Every picture stays out; everything else in the listing below is to be returned exactly.
───── DATA BLOCK
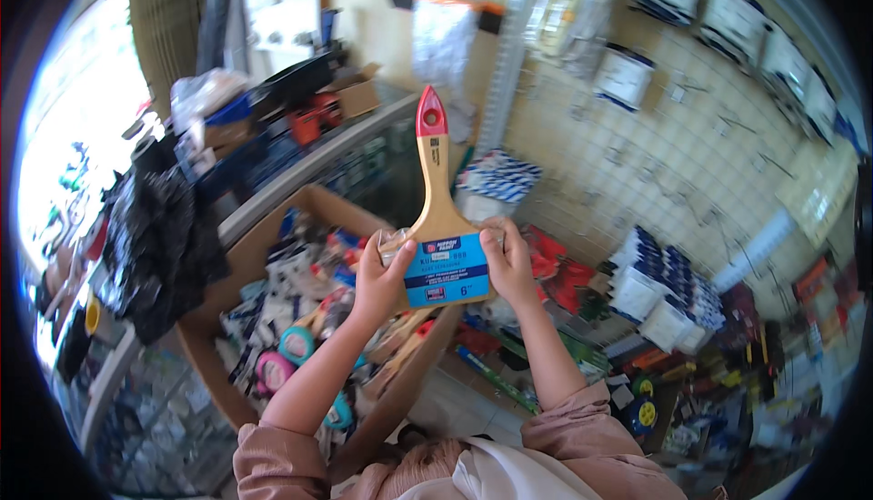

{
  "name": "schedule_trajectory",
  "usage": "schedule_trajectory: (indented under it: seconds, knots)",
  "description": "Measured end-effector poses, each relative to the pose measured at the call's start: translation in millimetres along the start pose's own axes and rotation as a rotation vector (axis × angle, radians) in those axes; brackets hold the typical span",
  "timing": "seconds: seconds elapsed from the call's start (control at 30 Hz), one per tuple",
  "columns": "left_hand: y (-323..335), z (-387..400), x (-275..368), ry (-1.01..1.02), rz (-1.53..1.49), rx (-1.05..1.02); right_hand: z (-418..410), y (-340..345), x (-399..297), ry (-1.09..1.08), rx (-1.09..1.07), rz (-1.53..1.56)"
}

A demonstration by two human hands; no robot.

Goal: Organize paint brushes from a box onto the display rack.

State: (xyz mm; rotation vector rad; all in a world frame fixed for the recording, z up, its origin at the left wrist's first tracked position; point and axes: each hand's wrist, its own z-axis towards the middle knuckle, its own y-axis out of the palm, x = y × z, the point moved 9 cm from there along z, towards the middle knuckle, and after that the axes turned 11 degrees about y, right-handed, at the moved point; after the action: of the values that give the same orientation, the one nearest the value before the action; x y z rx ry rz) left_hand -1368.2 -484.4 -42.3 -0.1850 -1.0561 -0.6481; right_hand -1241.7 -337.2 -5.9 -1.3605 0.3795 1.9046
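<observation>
Between my two hands is a wide Nippon Paint paintbrush (436, 186), its wooden handle upward and its red tip at the top. A blue printed sleeve (448, 271) covers its lower part. My left hand (382, 271) grips one side of the brush, the thumb on the sleeve's edge and some clear plastic wrap (394, 239) by the fingers. On the opposite side my right hand (508, 261) holds it, thumb pressed on the sleeve. Below and to the left, an open cardboard box (239, 271) is heaped with mixed packaged goods. The bristles are hidden by the sleeve.
A glass display counter (320, 152) runs behind the box, with a black plastic bag (160, 248) at its left. To the right stands a wire grid rack (655, 159) with hooks and hanging white packs (624, 77). Packed goods (644, 295) crowd its lower part.
</observation>
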Motion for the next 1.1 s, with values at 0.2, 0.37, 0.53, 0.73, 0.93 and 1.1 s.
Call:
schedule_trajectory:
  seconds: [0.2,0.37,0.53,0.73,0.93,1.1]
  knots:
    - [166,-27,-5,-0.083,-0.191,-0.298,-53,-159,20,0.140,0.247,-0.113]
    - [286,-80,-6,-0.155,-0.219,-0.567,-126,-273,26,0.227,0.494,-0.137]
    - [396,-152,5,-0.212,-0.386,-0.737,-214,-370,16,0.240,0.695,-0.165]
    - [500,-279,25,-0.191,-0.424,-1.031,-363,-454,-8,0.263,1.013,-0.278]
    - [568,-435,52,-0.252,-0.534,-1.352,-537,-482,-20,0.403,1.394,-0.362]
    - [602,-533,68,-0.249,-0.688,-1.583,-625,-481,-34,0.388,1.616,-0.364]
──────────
▸ **ANSWER FOR THE TASK**:
{
  "name": "schedule_trajectory",
  "usage": "schedule_trajectory: (indented under it: seconds, knots)",
  "description": "Measured end-effector poses, each relative to the pose measured at the call's start: translation in millimetres along the start pose's own axes and rotation as a rotation vector (axis × angle, radians) in those axes; brackets hold the typical span",
  "timing": "seconds: seconds elapsed from the call's start (control at 30 Hz), one per tuple",
  "columns": "left_hand: y (-323..335), z (-387..400), x (-275..368), ry (-1.01..1.02), rz (-1.53..1.49), rx (-1.05..1.02); right_hand: z (-418..410), y (-340..345), x (-399..297), ry (-1.09..1.08), rx (-1.09..1.07), rz (-1.53..1.56)"
}

A demonstration by two human hands; no robot.

Goal: Organize paint brushes from a box onto the display rack.

State: (xyz mm; rotation vector rad; all in a world frame fixed for the recording, z up, its origin at the left wrist's first tracked position; point and axes: each hand's wrist, its own z-axis towards the middle knuckle, its own y-axis out of the palm, x = y × z, the point moved 9 cm from there along z, towards the middle knuckle, and after that the axes turned 11 degrees about y, right-handed, at the moved point; after the action: of the values that give the same orientation, the one nearest the value before the action; x y z rx ry rz) left_hand -1368.2 -484.4 -42.3 -0.1850 -1.0561 -0.6481; right_hand -1241.7 -337.2 -5.9 -1.3605 0.3795 1.9046
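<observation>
Between my two hands is a wide Nippon Paint paintbrush (436, 186), its wooden handle upward and its red tip at the top. A blue printed sleeve (448, 271) covers its lower part. My left hand (382, 271) grips one side of the brush, the thumb on the sleeve's edge and some clear plastic wrap (394, 239) by the fingers. On the opposite side my right hand (508, 261) holds it, thumb pressed on the sleeve. Below and to the left, an open cardboard box (239, 271) is heaped with mixed packaged goods. The bristles are hidden by the sleeve.
A glass display counter (320, 152) runs behind the box, with a black plastic bag (160, 248) at its left. To the right stands a wire grid rack (655, 159) with hooks and hanging white packs (624, 77). Packed goods (644, 295) crowd its lower part.
</observation>
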Motion for the next 1.1 s, with values at 0.2, 0.37, 0.53, 0.73, 0.93 and 1.1 s.
Call:
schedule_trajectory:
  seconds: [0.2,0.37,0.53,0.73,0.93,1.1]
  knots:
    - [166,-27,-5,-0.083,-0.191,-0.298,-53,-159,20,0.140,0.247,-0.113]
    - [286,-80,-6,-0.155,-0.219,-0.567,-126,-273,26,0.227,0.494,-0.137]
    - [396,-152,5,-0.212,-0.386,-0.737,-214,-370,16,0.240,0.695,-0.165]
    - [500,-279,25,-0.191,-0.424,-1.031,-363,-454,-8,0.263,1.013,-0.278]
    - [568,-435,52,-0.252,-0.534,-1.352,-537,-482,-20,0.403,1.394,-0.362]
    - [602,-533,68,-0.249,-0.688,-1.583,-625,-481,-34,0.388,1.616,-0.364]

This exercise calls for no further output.